TorchForge Documentation#
TorchForge is a PyTorch-native library for RL post-training and agentic development. Built on the principle that researchers should write algorithms, not infrastructure.
Note
Experimental Status: TorchForge is currently in early development. Expect bugs, incomplete features, and API changes. Please file issues on GitHub for bug reports and feature requests.
Why TorchForge?#
Reinforcement Learning has become essential to frontier AI - from instruction following and reasoning to complex research capabilities. But infrastructure complexity often dominates the actual research.

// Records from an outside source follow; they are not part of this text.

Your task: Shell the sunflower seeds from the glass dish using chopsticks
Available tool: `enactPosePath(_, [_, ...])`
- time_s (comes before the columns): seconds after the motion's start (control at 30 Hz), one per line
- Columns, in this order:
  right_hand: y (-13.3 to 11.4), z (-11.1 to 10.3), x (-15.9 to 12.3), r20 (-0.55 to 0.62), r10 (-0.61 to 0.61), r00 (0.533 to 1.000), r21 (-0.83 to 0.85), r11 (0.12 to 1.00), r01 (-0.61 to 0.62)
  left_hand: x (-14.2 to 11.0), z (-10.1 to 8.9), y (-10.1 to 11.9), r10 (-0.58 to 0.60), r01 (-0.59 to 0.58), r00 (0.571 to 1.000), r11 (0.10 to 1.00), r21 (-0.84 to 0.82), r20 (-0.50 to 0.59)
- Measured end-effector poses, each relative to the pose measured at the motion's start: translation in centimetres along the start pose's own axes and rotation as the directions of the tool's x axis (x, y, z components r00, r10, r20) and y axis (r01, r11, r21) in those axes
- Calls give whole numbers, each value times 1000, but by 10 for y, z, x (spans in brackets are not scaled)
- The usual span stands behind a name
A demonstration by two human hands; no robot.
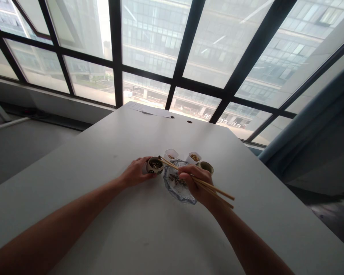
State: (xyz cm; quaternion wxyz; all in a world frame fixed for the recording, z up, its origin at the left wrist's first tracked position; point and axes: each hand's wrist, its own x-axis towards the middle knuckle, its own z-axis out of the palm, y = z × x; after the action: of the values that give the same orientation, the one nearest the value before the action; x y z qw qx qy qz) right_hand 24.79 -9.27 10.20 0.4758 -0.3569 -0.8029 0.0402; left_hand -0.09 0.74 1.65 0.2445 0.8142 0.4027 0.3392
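Observation:
My left hand (pixel 138 171) is wrapped round the side of a small patterned cup (pixel 151 170), which holds dark, seed-like pieces. In my right hand (pixel 197 181) is a pair of wooden chopsticks (pixel 213 188), their tips close together near the cup's right rim. A small dark piece seems to be at the tips, too small to name. Below the chopsticks sits a clear faceted glass bowl (pixel 173 190) with more seed-like pieces inside, partly hidden by my right hand. Behind that hand stands a second cup (pixel 207 167), its lower part covered.
Two small white square dishes stand behind the glass bowl: the left dish (pixel 168 152) with a few pieces, the right dish (pixel 198 154) with brownish pieces. Papers (pixel 153 111) lie at the far end of the white table (pixel 126 137). Windows and a blue curtain (pixel 306 118) lie beyond.

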Motion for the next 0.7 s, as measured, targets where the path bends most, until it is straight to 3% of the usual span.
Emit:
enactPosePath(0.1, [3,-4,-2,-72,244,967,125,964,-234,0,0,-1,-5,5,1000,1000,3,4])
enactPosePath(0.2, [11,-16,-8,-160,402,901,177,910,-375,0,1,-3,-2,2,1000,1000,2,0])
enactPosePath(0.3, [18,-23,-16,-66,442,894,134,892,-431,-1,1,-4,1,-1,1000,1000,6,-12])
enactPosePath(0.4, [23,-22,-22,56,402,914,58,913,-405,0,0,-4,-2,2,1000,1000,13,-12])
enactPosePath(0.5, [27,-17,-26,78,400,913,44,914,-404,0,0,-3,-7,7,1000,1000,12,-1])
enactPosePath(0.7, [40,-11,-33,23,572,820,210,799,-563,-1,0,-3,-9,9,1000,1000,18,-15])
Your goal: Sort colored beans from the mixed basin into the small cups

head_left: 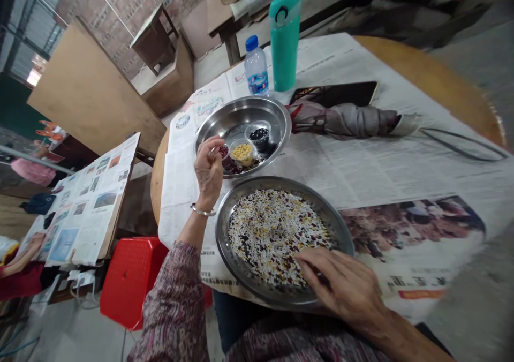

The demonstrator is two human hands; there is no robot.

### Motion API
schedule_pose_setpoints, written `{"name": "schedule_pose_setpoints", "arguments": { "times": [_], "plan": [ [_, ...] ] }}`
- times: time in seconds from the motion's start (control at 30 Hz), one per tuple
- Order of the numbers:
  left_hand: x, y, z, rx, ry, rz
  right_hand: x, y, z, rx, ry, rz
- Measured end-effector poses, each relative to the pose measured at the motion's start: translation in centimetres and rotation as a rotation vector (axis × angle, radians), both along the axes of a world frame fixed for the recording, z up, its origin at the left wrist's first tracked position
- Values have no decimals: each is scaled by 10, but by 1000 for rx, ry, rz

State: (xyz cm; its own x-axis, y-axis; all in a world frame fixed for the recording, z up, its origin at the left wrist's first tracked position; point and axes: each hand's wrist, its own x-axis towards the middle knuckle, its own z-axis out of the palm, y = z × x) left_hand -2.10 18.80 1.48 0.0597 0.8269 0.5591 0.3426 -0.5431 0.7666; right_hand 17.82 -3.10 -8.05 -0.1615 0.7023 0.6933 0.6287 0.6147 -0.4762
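Note:
My left hand (210,169), a metal bangle at its wrist, is over the left rim of the farther steel basin (283,123). Its fingers are curled together beside a clear cup of dark red beans (224,152); anything in them is hidden. In that basin also stand a cup of yellow beans (242,152) and a cup of black beans (259,135). My right hand (341,279) rests at the near right of the closer steel tray (225,244), thumb and fingers drawn together at the mixed white, yellow and dark grains (277,228). What they pinch is too small to make out.
Newspaper (401,174) covers the round table. Behind the basin stand a water bottle (256,67) and a teal flask (286,40). A phone (335,93) and a folded grey umbrella (345,120) lie right of it. A red stool (130,281) stands left; another person's arm (24,257) is beyond.

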Motion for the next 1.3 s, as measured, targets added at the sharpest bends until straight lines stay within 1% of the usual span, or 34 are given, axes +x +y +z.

TorchForge lets you express RL algorithms as naturally as pseudocode, while powerful infrastructure handles distribution, fault tolerance, and optimization underneath.
Core Design Principles#
Algorithms, Not Infrastructure: Write your RL logic without distributed systems code
Any Degree of Asynchrony: From fully synchronous PPO to fully async off-policy training
Composable Components: Mix and match proven frameworks (vLLM, TorchTitan) with custom logic
Built on Solid Foundations: Leverages Monarch’s single-controller model for simplified distributed programming
Foundation: The Technology Stack#
TorchForge is built on carefully selected, battle-tested components:
Single-controller distributed programming framework that orchestrates clusters like you’d program a single machine. Provides actor meshes, fault tolerance, and RDMA-based data transfers.
Why it matters: Eliminates SPMD complexity, making distributed RL tractable
High-throughput, memory-efficient inference engine with PagedAttention and continuous batching.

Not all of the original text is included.